Here's the mighty Squirrel had crowned as the world's fastest motorcycle of the early twentieth century

Mighty BIKES Nowadays 2-stroke engines technology is uncommonly used as a drive train for motorized vehicles especially motorcycles for several reasons like it's noisy, stinky and unreliable prone to overheating, and other compared to 4-stroke engines. Indeed, a number of shortcomings of the 2-stroke engine technology mentioned above have long been known by motorized vehicles practitioners, moreover some said that it was far from optimal result. Is it true?
This is how the Scott racing motorcycle that is crowned to be the fastest in the world of the early twentieth century looks like. (Picture from: MotorWorld)

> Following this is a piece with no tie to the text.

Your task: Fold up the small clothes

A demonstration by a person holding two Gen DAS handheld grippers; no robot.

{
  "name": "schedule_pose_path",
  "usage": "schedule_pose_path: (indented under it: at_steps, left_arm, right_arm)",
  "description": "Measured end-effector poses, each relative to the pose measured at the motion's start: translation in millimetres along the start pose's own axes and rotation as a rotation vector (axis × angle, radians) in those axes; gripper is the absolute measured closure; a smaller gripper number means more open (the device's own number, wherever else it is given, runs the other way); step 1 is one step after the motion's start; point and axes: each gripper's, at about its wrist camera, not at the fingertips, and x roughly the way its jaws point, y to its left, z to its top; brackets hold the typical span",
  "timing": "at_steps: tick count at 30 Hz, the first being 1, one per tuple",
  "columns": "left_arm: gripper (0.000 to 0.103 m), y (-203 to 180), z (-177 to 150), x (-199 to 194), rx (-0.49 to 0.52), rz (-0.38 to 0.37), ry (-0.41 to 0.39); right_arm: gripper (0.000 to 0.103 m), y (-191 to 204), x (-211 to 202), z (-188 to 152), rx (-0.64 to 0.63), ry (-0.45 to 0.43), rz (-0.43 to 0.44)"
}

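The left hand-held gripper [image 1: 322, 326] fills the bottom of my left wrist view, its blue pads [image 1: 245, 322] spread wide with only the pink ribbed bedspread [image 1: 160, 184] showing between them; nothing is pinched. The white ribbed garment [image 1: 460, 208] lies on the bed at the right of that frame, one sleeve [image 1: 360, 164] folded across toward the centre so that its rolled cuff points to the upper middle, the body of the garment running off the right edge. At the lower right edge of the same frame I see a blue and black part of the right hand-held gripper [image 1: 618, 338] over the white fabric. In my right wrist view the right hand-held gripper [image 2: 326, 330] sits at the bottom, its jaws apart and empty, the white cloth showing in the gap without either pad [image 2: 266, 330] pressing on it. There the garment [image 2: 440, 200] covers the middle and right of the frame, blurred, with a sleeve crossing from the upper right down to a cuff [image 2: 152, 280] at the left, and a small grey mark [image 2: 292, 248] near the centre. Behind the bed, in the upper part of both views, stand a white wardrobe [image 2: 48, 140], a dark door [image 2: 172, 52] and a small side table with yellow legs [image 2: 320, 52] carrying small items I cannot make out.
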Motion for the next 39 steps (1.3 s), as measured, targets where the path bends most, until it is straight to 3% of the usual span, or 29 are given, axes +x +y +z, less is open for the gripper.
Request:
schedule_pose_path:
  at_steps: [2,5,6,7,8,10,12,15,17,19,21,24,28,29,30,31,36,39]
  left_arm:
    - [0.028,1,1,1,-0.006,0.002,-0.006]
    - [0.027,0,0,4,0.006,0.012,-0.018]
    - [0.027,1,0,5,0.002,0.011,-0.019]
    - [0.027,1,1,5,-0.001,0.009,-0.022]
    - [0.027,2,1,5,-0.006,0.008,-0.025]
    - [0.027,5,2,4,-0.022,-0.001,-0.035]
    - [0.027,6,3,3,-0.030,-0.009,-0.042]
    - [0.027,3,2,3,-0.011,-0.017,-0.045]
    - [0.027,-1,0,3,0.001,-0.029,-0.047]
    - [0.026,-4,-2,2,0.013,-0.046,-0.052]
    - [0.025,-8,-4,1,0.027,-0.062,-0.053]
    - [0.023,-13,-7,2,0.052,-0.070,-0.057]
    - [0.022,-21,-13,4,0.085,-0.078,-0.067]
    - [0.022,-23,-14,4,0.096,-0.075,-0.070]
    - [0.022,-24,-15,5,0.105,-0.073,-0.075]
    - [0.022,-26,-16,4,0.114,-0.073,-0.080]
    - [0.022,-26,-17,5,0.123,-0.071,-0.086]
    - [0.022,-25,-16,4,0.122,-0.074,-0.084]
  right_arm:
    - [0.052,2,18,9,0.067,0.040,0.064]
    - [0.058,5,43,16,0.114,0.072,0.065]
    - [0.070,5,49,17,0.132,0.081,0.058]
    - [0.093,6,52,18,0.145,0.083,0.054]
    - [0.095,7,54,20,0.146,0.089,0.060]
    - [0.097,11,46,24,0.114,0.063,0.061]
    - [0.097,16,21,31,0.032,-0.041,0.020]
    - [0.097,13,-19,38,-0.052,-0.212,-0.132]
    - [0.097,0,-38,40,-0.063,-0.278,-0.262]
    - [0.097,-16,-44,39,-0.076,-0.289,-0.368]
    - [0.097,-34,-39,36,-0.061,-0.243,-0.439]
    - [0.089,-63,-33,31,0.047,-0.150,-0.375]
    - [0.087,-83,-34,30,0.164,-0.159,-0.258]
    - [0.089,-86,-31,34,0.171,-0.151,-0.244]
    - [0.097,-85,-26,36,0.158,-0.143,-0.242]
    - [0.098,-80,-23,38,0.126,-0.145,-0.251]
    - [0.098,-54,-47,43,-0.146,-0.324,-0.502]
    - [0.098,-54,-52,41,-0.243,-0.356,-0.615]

Of course that's not entirely true, because there are also 2-stroke engines that are able to display optimal performance so that they can dominate the race for a long time. As We all knew that the two-stroke engine had been popular in many early motorcycle designs, it was more so in the early twentieth century when Alfred Angas Scott, an English gentleman who succeeded to bring the 2-stroke engine from a cheap, low-performance utility motor to a reliable high performance engine. Because the 2-stroke engine made of his company turned out to be better and faster than 4-stroke motorcycle engines from other companies in the era.

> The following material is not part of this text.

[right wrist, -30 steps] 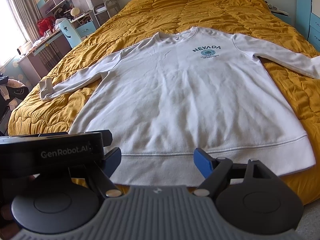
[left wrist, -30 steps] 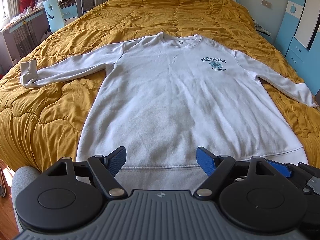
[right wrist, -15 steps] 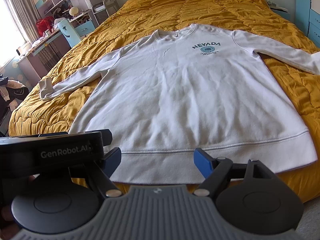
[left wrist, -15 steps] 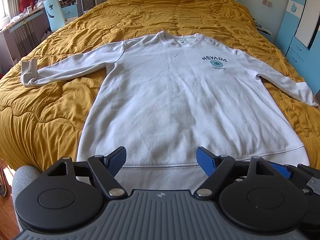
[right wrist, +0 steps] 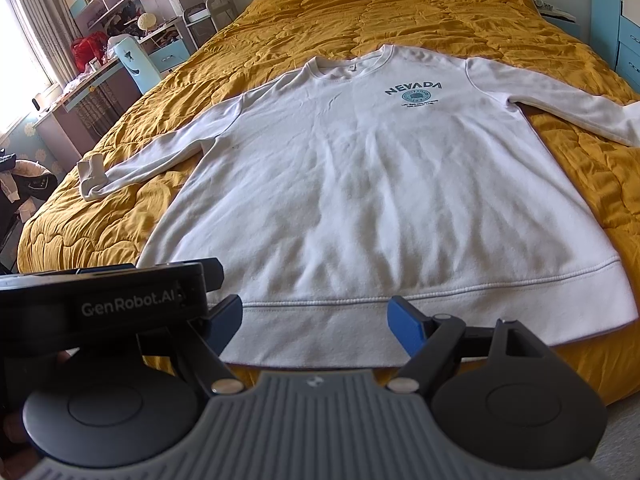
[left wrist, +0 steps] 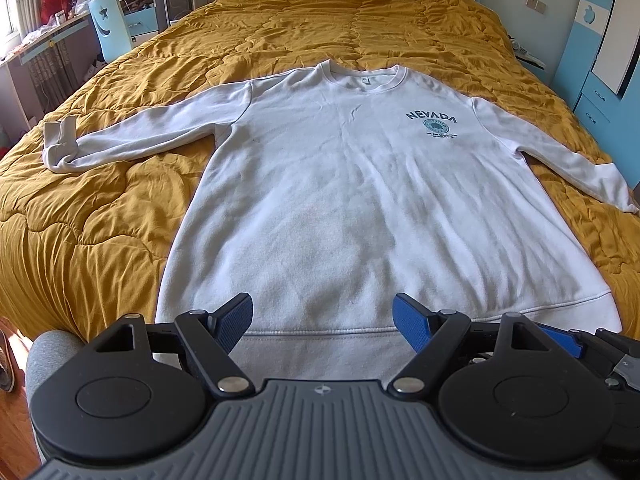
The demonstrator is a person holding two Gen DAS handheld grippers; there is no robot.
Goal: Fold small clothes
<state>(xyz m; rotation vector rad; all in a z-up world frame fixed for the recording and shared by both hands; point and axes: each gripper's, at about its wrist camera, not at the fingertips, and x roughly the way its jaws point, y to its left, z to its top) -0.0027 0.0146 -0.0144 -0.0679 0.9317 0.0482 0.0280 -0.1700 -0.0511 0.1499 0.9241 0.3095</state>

The first Scott motorcycle frame patent drawing in 1908 and powered by a liquid-cooled 450cc 2-stroke twin cylinder engine (is patented in 1904). (Picture from: MotorWorld)
The Alfred Scott's company mentioned above is called Scott Motorcyles Company, was founded by him in 1908, and at the same year, he has also patented his first motorcycle frame is powered by a liquid-cooled 450cc 2-stroke twin cylinder engine (is patented of 1904). The company is very well known for its uniqueness motorcycles of the era which have met a lot of margins due to most of them are attractive and much in demand by customers at that time.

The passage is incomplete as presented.